Question

A car travels 13 km in south east direction and then 16 km 40° north of east. Find the cars resultant direction. PLEASE HELP! ALSO LOOK ON MY PROFILE AND TRY MY OTHER QUESTIONS PLEASE

Answer 1

Magnitude of resultant direction = 3.253 Km

Direction of resultant motion = 19.62° North of East

Explanation:

Here we have

13 km in SE direction and

16 km 40 ° North of East

Therefore

13 cos 45, 13 sin 45 = (9.192, 9.9192)

16 cos 40, 16 sin 40 = (12.2567, 10.245)

x₂ - x₁ = 3.064

y₂ - y₁ = 1.092

The Magnitude =
`√((x_2 - x_1)^2 + (y_2 -y_1)^2)` = 3.253

The direction = Arctan (y₂ - y₁)/(x₂ - x₁) = Arctan 1.092/3.064 = 19.62° North of East

Answer 2

about 2.9° north of east

Explanation:

If we orient the directions so north is in the +y direction and east is in the +x direction, the car is traveling 13 km at an angle of -45°, then 16 km at an angle of +40°. We can add these vectors by adding their components in the x- and y-directions.
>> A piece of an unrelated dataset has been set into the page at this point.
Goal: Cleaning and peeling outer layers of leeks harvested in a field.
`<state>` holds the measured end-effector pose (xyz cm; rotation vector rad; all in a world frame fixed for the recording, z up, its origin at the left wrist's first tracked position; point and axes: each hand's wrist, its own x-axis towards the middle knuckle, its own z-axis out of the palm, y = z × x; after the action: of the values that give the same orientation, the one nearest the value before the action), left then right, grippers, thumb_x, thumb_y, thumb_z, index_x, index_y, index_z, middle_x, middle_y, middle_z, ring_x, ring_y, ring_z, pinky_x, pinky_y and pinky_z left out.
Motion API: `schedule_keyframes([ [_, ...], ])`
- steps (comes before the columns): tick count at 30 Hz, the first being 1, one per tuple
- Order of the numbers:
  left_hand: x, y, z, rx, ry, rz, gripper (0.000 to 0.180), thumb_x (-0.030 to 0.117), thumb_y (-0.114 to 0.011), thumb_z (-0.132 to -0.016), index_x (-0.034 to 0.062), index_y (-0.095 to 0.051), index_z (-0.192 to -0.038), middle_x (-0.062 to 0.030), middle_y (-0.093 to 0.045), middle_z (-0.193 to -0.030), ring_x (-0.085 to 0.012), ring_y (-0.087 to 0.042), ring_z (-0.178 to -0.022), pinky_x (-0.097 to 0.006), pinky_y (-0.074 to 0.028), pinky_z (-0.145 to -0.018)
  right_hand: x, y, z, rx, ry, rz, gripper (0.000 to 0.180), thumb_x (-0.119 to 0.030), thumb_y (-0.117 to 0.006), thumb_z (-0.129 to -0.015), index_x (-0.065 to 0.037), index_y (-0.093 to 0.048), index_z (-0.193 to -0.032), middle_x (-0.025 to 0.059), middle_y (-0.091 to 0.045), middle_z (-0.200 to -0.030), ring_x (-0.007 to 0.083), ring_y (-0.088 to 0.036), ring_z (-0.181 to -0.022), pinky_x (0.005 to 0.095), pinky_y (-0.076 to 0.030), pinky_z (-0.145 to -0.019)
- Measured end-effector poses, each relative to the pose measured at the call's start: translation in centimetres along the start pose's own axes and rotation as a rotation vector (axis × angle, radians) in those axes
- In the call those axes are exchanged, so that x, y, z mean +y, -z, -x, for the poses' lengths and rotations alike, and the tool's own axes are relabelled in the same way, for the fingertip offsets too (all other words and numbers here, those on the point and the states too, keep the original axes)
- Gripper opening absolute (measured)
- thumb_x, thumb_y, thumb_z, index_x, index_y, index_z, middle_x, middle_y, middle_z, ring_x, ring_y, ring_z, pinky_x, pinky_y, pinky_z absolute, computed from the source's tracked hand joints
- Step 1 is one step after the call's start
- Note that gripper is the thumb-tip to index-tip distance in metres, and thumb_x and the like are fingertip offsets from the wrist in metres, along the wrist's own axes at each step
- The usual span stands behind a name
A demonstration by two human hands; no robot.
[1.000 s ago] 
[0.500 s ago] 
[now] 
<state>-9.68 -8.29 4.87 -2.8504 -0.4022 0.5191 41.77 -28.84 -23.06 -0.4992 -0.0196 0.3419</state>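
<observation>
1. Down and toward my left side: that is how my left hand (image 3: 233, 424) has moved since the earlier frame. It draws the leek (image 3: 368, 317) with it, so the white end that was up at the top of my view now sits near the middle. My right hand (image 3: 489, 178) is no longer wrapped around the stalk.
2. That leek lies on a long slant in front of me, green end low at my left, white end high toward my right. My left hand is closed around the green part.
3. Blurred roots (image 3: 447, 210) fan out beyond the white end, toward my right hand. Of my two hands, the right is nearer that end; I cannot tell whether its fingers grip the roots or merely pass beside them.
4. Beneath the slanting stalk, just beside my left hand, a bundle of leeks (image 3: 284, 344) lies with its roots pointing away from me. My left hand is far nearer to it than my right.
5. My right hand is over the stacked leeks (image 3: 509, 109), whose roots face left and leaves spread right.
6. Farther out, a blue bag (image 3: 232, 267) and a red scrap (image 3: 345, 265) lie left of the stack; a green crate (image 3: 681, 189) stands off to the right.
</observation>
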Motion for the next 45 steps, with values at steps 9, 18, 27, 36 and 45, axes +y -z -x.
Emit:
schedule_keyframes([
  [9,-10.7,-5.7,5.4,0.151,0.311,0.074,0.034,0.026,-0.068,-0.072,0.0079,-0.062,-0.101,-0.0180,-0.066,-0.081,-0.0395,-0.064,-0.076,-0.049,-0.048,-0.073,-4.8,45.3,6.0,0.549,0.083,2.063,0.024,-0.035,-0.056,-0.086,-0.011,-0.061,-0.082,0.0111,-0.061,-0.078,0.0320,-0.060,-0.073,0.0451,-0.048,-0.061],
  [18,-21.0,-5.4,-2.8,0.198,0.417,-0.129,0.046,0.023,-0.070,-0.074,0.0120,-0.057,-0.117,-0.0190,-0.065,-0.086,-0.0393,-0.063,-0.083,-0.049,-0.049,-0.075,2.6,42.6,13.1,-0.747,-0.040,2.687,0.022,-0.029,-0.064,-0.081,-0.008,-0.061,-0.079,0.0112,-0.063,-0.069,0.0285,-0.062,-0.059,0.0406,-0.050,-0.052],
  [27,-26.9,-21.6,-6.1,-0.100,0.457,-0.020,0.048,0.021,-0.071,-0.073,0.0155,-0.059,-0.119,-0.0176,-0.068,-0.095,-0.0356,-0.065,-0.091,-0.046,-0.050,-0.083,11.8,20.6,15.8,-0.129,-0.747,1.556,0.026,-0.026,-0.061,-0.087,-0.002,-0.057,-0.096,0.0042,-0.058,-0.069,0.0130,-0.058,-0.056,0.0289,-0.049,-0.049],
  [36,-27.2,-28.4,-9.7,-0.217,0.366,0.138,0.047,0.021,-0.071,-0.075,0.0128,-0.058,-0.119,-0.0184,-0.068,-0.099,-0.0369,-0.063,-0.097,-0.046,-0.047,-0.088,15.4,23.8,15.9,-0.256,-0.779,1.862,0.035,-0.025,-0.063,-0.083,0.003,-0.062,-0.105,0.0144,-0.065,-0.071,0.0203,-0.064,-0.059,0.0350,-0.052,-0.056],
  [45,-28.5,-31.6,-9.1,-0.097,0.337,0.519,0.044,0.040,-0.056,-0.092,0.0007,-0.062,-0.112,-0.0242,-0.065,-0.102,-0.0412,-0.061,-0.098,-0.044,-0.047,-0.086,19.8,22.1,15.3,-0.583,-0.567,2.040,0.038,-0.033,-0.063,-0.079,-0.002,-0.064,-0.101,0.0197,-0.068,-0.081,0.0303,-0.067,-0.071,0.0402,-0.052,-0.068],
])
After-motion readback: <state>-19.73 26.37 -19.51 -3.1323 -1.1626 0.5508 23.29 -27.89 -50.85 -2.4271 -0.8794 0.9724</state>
13(cos(-45°), sin(-45°)) ≈ (9.19239, -9.19239)

16(cos(40°), sin(40°)) ≈ (12.25671, 10.28460)

The sum of these vectors is then ...

= (21.44910, 1.09221)

and the resultant angle is ...

arctan(1.09221/21.44910) ≈ 2.915° . . . . measured north of east

The resultant direction is about 2.9° north of east.